Task instructions: Retype the data below in full, keeping every character as it is.
━━ Supplied information
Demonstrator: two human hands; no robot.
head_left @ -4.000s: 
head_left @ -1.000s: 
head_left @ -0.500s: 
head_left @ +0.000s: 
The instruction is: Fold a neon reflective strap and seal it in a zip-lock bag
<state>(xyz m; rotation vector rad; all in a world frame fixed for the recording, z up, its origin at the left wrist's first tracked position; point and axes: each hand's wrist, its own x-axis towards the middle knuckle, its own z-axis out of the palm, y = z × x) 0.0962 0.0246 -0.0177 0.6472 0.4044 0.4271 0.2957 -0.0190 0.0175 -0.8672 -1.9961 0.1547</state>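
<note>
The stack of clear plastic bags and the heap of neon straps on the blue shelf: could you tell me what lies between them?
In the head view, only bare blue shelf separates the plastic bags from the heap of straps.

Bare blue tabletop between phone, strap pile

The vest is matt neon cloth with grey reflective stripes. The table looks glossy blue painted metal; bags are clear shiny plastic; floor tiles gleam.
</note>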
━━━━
Answer to the problem:
Demonstrator: two human hands; no robot.
head_left @ -4.000s: 
head_left @ -1.000s: 
head_left @ -0.500s: 
head_left @ +0.000s: 
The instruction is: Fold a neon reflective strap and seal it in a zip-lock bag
<state>(xyz m; rotation vector rad; all in a world frame fixed for the recording, z up, its origin at the left wrist's first tracked position; point and axes: each hand's wrist, its own x-axis towards the middle knuckle, its own z-axis out of the palm, y = z × x) 0.0962 0.0246 -0.0177 0.6472 0.4044 0.4271 0.2957 -0.0190 0.0175 -0.8672 -1.9961 0.1547</state>
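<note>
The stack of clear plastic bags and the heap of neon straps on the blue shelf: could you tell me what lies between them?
In the head view, only bare blue shelf separates the plastic bags from the heap of straps.

Bare blue tabletop between phone, strap pile

The vest is matt neon cloth with grey reflective stripes. The table looks glossy blue painted metal; bags are clear shiny plastic; floor tiles gleam.
</note>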

The answer given is complete.